EXERCISE ▸ Tally up the lines in the following entries where the string "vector" appears, and answer with the number alone.

*** Opening of EXERCISE MATERIAL ***

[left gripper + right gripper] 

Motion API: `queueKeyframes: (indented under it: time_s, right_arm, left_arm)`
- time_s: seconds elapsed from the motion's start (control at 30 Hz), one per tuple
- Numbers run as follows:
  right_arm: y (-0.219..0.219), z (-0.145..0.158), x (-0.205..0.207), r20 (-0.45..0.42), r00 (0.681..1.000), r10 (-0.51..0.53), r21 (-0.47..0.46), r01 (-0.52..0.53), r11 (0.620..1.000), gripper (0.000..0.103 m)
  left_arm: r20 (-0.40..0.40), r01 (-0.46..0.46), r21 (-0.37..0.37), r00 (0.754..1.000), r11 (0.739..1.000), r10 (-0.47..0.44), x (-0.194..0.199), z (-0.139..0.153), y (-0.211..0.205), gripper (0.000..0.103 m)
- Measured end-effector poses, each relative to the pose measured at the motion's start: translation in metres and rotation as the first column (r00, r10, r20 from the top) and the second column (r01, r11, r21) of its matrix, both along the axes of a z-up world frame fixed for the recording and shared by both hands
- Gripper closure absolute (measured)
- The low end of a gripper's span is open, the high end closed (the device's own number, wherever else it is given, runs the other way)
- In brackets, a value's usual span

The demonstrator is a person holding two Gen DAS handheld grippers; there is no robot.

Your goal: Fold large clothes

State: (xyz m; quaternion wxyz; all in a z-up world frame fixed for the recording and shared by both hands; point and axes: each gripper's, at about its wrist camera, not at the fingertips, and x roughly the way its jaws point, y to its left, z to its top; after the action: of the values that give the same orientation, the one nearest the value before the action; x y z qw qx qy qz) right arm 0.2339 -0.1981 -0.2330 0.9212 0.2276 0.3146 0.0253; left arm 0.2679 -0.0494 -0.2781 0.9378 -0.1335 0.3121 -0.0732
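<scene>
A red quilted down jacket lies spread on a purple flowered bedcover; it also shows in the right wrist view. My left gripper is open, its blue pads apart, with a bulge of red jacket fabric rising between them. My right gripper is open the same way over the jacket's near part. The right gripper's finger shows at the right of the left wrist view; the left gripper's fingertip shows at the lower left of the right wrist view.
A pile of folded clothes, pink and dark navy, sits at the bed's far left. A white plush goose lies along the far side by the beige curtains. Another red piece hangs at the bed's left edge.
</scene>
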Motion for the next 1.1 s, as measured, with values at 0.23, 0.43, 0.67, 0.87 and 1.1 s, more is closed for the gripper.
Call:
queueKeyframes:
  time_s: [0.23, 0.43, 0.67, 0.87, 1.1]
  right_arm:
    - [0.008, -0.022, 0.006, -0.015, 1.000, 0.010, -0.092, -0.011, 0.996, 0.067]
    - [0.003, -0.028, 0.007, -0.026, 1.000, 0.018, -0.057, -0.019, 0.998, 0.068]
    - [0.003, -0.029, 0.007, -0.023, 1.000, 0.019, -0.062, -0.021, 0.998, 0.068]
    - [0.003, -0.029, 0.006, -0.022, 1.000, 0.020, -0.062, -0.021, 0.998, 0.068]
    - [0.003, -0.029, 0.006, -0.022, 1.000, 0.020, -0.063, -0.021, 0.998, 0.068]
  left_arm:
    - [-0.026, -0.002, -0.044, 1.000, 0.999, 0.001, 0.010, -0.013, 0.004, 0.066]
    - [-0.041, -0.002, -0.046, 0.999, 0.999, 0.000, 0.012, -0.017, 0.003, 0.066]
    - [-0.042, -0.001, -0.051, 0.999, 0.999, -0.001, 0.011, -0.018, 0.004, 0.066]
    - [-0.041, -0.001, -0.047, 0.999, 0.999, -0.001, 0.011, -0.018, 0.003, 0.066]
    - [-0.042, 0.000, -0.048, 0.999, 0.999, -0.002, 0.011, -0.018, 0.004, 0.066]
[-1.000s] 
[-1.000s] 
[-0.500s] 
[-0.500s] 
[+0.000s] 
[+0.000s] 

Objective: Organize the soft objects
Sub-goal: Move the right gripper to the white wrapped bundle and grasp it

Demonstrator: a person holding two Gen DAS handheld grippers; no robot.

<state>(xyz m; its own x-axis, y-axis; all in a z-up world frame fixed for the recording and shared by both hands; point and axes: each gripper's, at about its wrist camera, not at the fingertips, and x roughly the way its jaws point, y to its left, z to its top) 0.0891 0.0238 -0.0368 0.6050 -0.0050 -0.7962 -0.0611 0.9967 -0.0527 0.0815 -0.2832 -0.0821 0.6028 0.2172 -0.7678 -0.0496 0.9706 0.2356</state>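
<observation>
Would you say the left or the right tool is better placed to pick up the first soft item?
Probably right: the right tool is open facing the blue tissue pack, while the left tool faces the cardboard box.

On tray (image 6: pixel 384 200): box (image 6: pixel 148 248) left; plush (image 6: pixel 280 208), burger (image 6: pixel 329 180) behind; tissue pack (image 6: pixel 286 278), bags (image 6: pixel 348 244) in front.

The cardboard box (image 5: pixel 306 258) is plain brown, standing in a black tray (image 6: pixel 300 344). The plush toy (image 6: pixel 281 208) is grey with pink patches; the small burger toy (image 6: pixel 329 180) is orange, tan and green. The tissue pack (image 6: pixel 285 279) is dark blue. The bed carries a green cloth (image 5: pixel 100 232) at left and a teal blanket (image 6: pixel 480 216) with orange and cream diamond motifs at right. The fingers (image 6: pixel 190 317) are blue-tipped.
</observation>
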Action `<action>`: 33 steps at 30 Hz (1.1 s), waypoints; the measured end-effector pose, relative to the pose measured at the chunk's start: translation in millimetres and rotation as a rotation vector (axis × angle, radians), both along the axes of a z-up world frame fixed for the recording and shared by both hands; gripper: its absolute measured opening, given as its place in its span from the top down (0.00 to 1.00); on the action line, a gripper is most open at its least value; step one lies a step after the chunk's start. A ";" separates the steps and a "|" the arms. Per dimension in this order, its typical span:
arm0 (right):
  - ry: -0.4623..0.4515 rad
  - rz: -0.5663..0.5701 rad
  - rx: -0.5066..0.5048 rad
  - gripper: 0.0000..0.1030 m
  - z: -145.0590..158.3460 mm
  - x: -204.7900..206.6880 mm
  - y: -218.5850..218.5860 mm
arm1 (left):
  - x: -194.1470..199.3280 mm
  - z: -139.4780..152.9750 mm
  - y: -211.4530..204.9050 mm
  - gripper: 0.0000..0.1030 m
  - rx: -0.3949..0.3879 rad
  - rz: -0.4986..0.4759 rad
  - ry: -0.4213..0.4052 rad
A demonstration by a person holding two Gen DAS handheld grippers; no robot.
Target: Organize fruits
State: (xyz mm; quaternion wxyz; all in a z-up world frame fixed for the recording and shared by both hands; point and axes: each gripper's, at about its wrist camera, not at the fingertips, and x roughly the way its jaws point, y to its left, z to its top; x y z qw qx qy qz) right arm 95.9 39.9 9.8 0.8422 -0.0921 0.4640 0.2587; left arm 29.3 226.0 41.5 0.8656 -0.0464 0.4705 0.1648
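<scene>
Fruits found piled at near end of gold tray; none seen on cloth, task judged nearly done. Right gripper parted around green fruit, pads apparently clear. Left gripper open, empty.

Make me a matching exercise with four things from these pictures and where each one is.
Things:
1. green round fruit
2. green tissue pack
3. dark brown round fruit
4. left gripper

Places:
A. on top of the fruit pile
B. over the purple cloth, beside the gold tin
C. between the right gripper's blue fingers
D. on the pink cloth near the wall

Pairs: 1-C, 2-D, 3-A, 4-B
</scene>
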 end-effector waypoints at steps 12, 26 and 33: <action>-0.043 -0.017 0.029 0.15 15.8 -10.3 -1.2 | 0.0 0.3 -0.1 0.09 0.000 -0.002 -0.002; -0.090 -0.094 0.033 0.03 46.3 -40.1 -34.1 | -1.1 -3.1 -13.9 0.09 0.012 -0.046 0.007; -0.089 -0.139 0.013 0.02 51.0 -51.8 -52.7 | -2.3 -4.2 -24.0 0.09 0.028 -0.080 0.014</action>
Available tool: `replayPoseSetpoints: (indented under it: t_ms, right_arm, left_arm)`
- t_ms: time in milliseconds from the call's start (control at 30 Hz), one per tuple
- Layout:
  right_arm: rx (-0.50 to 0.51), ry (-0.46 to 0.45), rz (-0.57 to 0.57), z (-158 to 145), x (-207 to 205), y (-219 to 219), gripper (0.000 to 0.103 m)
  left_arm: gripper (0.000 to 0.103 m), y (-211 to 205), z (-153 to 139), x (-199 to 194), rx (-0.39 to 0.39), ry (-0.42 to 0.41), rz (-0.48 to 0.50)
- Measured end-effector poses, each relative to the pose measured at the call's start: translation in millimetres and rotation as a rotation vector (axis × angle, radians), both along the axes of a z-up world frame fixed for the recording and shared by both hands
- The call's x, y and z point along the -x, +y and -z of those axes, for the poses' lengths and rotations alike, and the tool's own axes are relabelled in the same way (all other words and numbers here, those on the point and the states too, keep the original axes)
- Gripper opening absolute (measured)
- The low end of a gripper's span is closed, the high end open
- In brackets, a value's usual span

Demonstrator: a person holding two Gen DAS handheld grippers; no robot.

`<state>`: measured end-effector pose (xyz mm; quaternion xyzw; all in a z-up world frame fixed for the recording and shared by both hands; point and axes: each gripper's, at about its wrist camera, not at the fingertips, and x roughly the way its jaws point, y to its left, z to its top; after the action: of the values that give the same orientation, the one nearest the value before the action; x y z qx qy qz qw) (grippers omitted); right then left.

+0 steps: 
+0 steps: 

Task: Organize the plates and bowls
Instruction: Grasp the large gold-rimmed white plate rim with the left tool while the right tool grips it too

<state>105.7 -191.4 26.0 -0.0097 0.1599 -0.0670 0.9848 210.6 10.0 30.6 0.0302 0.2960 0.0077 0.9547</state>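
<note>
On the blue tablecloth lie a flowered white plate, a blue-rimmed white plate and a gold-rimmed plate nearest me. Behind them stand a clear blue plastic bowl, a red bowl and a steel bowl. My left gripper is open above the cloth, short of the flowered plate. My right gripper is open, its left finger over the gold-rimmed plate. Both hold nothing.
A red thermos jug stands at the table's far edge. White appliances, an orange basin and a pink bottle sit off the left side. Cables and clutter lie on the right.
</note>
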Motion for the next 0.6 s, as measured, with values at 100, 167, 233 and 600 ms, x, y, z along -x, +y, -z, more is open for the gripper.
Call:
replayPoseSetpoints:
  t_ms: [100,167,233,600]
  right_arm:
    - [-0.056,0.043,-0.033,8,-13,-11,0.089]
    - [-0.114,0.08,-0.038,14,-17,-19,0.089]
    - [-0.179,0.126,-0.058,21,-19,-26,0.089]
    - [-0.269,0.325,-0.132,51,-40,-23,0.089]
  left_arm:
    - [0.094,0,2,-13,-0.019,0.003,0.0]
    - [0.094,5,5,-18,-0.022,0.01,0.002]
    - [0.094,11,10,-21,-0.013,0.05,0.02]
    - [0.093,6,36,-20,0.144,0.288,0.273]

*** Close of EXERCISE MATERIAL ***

EXPECTED ANSWER ▸ 2